Look through the data below and report how many lines include "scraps". Only the number should be given.

__Given data__
___
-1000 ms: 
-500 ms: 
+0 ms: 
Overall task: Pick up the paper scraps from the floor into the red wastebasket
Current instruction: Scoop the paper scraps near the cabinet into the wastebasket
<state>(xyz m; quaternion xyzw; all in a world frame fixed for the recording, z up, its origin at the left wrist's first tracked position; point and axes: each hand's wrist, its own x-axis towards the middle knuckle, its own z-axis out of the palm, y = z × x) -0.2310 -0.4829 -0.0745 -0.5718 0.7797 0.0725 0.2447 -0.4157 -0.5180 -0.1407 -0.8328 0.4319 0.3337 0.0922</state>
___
__Task output__
2